In these circumstances, the UK’s proposal that UNIDROIT should have an impact/benefits study carried out before proceeding further with the draft Protocol, which proposal was not supported by other Member States in 2009, would seem to be a logical step given the present lack of accord.
If the Protocol is not adopted it might seem to be a major set-back for UNIDROIT having put in so much time and effort on it. Equally, its adoption by Member States would seem to represent a hollow success when the space industry generally has strong concerns that, rather than achieve the stated objective of facilitating the obtaining of commercial satellite financing and reducing the cost of doing so, the Protocol would have the opposite effect of making the process more difficult and more costly.

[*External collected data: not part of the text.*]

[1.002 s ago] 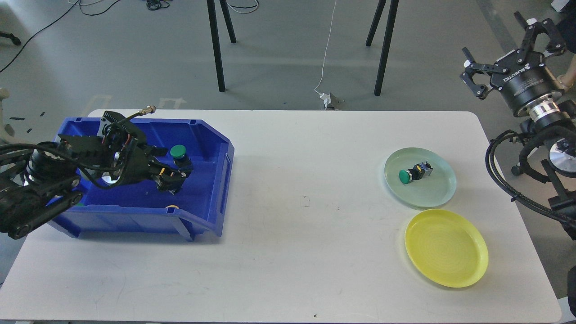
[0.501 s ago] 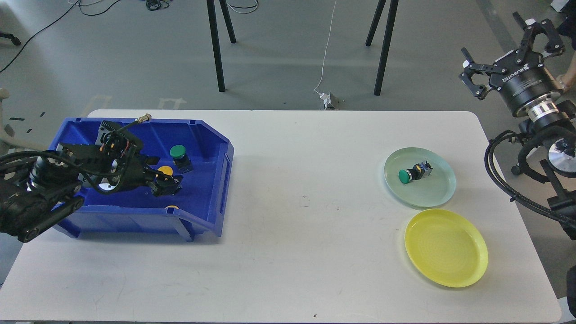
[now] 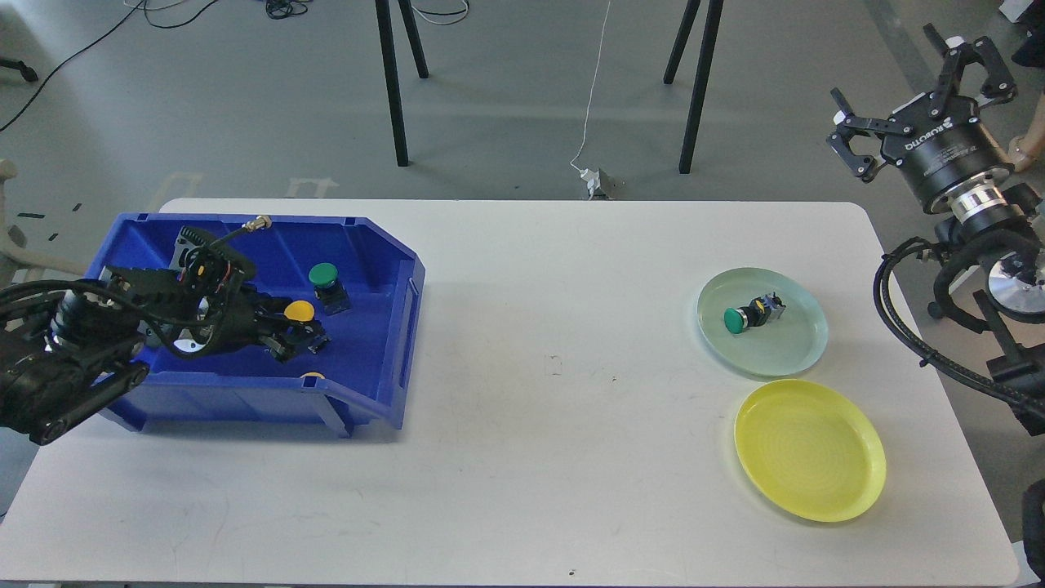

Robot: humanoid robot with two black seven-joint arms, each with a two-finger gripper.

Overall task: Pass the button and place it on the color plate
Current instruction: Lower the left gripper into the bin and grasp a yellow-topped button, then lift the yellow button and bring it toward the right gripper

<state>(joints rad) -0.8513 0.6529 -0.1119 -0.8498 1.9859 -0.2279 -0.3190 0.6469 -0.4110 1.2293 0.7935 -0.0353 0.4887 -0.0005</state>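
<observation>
My left gripper is low inside the blue bin, its dark fingers right at a yellow-capped button; I cannot tell whether they hold it. A green-capped button stands just behind in the bin. Another yellow cap peeks over the bin's front wall. A green button lies on its side on the pale green plate. The yellow plate is bare. My right gripper is open and empty, held high beyond the table's right edge.
The white table carries the bin at the left and both plates at the right. Black stand legs and a white cable are on the floor behind the table. My right arm's cables hang past the right edge.
My left gripper has drawn back to the left from beside the green button, uncovering the yellow button, and sits lower in the bin. My right gripper has shifted slightly up.
</observation>
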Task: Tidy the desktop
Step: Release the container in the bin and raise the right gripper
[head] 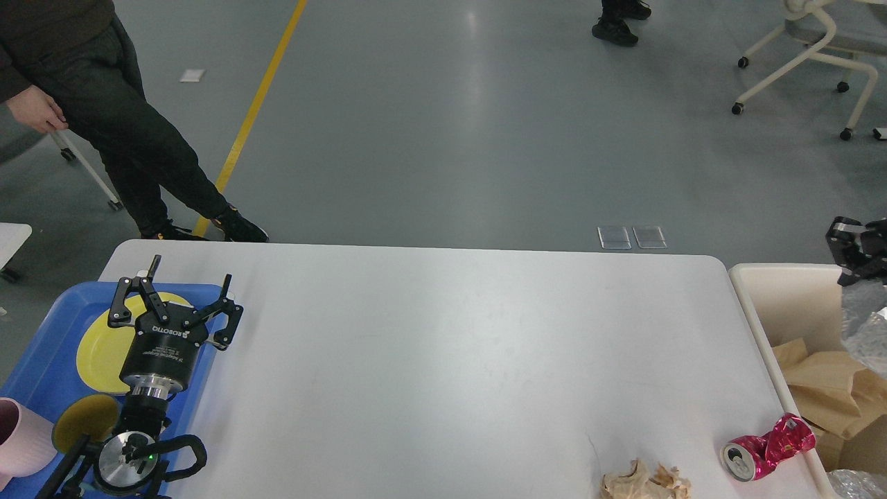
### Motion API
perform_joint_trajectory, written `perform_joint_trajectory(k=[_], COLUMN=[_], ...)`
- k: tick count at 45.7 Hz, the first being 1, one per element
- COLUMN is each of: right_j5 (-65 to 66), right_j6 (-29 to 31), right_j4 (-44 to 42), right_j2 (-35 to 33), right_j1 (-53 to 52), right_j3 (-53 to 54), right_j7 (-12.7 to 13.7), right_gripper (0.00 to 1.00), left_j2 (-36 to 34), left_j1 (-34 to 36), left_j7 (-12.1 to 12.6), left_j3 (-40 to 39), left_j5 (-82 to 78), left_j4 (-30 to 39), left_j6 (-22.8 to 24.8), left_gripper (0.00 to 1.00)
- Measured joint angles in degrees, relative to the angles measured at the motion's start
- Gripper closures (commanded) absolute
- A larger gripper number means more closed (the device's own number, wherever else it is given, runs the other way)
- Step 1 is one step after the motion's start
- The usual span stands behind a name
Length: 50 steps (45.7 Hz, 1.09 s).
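The white desktop [443, 360] fills the middle of the head view. On it near the front right lie a crushed pink can [766, 448] and a crumpled brown paper scrap [644, 482]. My left gripper [190, 277] is open and empty, hovering over the blue tray [41, 346] and its yellow plate [97, 353] at the desktop's left end. My right gripper [859, 249] is at the right edge, above the cream bin [783, 298]. It is cut off by the frame, and its fingers cannot be told apart. Crumpled clear plastic [866, 326] lies just below it.
The tray also holds a small yellow dish [86, 419] and a pink cup [24, 436]. The bin contains brown paper [828, 388]. A person [118, 118] stands behind the desktop's far left corner. A wheeled chair [811, 55] is at the far right.
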<state>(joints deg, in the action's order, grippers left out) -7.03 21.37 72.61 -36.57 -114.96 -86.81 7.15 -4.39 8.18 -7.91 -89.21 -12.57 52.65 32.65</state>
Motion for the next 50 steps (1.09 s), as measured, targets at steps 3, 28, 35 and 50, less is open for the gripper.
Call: perform_joint_trajectory(k=[3,28,35,50], right_j5=[0.2,0.3,0.2,0.2], right_j6=[-0.4,-12.7,-17.7,-19.2], right_j4=[-6.6,-66.5,-67.6,-67.8], right_j2=[-1.4,12.3,14.1,15.2], right_j1=[7.9,72.4,76.4,77.9], right_j3=[3.8,29.8,30.0,29.9], right_j7=[-0.2,-1.1,-1.1,-1.0], right_gripper=[1.0,1.0,1.0,0.33], left_j2=[0.0,0.0,0.0,0.0], left_j1=[0.0,0.0,0.0,0.0], left_j7=[0.0,0.1,0.1,0.0], left_j3=[0.0,0.0,0.0,0.0], left_j5=[0.0,0.0,0.0,0.0], left_j4=[0.0,0.0,0.0,0.0], left_j6=[0.0,0.0,0.0,0.0], left_gripper=[0.04,0.04,0.04,0.04])
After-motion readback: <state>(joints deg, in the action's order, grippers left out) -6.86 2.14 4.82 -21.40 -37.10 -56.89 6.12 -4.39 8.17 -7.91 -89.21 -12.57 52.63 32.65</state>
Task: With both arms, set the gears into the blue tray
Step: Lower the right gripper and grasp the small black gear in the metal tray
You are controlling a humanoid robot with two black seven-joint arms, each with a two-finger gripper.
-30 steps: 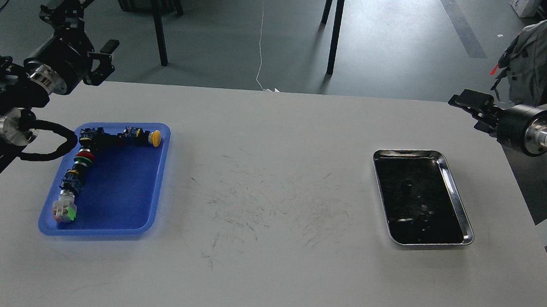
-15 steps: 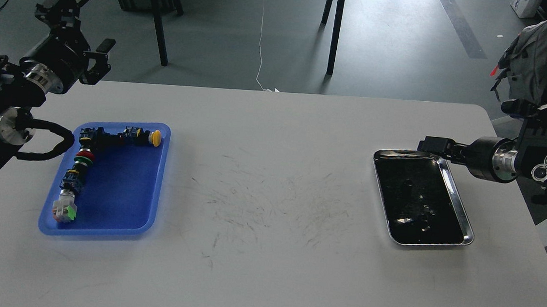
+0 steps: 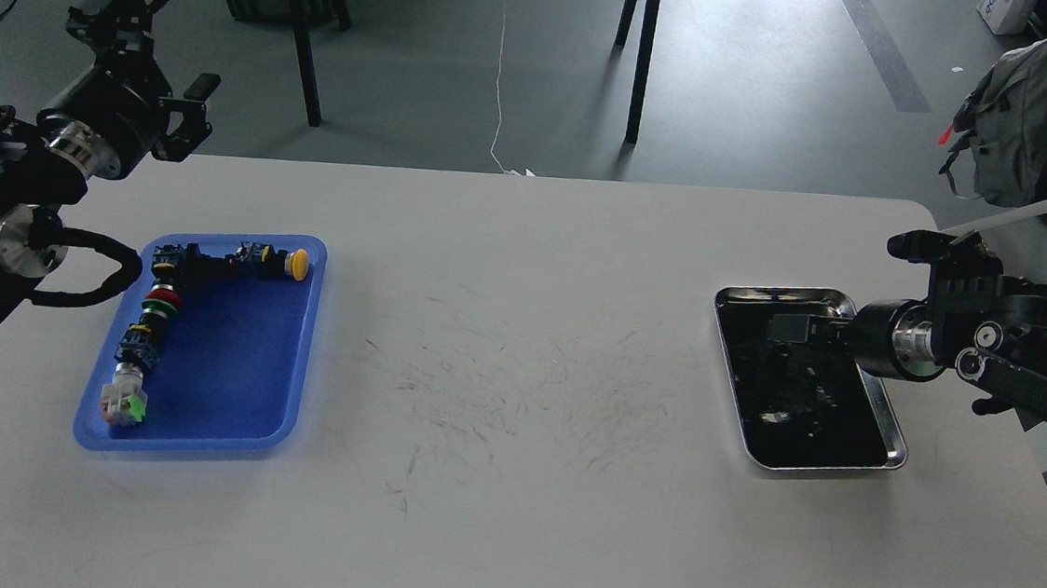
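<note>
No tiny black gears are seen in the flat blue plastic tray [image 3: 225, 401] at nine o'clock; the right pincer [image 3: 787, 328], state unclear, is poised over the shiny steel tray [image 3: 887, 425].

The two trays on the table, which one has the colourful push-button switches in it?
The blue tray on the left holds the push-button switches, lined along its left and far sides. The steel tray on the right shows only a dark inside.

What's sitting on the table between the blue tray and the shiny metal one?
Nothing. In the head view, the white table between the blue tray and the steel tray is bare, showing only dark scuff marks.
</note>
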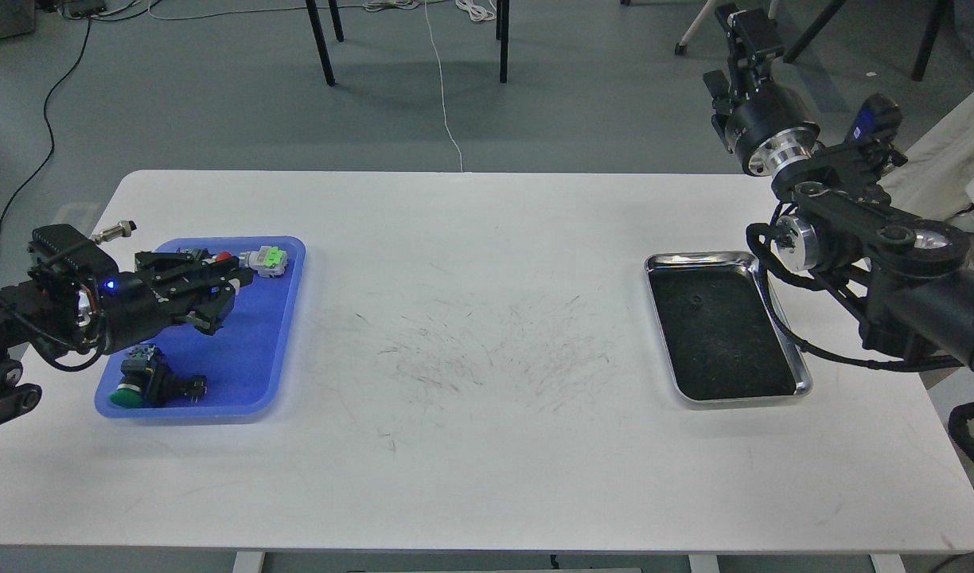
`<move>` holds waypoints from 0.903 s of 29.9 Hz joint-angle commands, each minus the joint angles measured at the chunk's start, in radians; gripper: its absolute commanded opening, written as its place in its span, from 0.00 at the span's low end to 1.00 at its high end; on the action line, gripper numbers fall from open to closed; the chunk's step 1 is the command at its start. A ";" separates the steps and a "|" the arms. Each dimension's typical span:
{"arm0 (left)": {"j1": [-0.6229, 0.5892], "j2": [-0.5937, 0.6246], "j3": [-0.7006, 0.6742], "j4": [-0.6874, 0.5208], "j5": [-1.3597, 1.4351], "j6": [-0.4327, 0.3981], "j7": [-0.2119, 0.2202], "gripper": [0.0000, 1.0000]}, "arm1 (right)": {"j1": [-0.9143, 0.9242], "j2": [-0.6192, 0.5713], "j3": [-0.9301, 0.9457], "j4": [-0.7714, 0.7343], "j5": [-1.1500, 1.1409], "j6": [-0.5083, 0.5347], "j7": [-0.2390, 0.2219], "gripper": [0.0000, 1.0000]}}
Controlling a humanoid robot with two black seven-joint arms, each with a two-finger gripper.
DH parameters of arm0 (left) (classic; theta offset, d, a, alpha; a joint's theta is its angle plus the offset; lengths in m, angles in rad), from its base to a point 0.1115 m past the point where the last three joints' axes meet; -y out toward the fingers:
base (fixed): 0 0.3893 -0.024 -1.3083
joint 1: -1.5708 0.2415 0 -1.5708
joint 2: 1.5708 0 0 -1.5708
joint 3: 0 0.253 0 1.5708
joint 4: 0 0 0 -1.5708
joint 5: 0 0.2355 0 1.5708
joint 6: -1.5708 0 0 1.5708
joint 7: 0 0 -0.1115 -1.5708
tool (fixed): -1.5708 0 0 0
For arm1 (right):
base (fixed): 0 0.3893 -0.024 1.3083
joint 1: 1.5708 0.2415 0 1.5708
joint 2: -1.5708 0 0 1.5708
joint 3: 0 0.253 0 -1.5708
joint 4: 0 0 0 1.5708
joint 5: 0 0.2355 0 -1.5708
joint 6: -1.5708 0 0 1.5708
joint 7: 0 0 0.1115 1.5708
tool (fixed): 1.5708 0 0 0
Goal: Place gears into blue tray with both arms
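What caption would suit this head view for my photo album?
Left gripper hovers over the blue tray of push-button switches; right arm raised beside a steel tray holding one tiny gear.

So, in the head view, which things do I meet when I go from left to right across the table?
Left claw over the blue tray with its push-button switches → bare scratched table → steel tray holding one tiny gear → right arm.

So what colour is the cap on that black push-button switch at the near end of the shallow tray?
Dark green cap, seen in the head view.
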 commanded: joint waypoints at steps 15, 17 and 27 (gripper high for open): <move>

If the Protocol is adopted and comes into force, assisted by a low threshold number of States who need to ratify it, there may be problems arising from the fact that creditors in States who have ratified the Protocol will be obliged to take actions with regard to registrations required under the Protocol in order to protect their interests in case other creditors register their interests. Creditors in Member States which have not ratified the Protocol will not be obliged to do so. This would raise questions about level playing fields which is also an important consideration in its own right. As always, if the application of a Protocol is not virtually universal its significance and value will be further diminished.
Usually Governments will seek to support their industry in those matters where they have some influence and where they consider it to be legitimate to do so. It is not known how different States will respond to this situation, in particular the non space-faring Member States, but it is clear that the UK Space Agency and Government are well informed on this subject and are sympathetic to the views of the UK space community. Will other governments be prepared to disregard the opposition of their industry and ratify the Protocol thus creating a potentially chaotic situation? Also, in practice, in spite of their reservations, will participants in the financing process in States which have not ratified the Protocol nevertheless feel obliged to register their interests to protect their position, and could there be some surprises such as new declarations by key players such as the ECGAs?
At this late stage in the process there are still many unknowns and no one can predict the outcome of the forthcoming Diplomatic Conference with any degree of certainty.